◆ Task directions
Among the lines of this material, find those holding the word "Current" and report how many there are, with nothing added.

┄┄┄┄┄┄┄┄┄┄

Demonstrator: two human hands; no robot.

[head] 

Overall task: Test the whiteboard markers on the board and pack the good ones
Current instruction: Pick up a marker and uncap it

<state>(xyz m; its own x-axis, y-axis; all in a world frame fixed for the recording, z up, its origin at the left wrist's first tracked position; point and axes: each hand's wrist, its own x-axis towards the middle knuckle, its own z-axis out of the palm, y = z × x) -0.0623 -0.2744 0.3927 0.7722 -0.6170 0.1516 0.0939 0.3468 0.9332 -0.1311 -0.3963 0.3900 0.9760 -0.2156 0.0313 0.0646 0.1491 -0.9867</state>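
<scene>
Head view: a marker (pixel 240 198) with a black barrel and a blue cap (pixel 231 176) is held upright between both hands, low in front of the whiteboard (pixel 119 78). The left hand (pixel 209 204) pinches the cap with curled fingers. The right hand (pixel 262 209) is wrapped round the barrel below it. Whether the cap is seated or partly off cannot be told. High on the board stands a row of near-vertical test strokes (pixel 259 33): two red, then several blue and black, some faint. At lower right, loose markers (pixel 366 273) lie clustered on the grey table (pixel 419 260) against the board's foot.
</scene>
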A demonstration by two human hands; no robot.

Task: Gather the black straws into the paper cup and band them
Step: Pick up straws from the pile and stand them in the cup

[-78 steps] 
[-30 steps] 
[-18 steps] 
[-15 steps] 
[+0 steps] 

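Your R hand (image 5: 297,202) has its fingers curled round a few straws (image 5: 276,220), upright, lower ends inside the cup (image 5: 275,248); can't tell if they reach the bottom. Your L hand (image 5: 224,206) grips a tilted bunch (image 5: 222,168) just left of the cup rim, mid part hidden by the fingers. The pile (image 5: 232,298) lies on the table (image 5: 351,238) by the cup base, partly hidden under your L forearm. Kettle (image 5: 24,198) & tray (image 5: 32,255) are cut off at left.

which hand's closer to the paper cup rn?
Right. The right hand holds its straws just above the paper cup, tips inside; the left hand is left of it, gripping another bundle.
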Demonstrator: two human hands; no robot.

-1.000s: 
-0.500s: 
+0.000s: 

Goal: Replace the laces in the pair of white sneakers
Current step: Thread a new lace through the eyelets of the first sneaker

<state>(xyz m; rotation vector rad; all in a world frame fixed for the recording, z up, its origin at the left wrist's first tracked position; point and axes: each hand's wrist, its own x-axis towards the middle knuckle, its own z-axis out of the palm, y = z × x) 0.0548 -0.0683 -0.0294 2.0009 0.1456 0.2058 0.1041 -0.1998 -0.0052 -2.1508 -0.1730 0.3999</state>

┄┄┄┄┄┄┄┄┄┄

◆ Task solution
2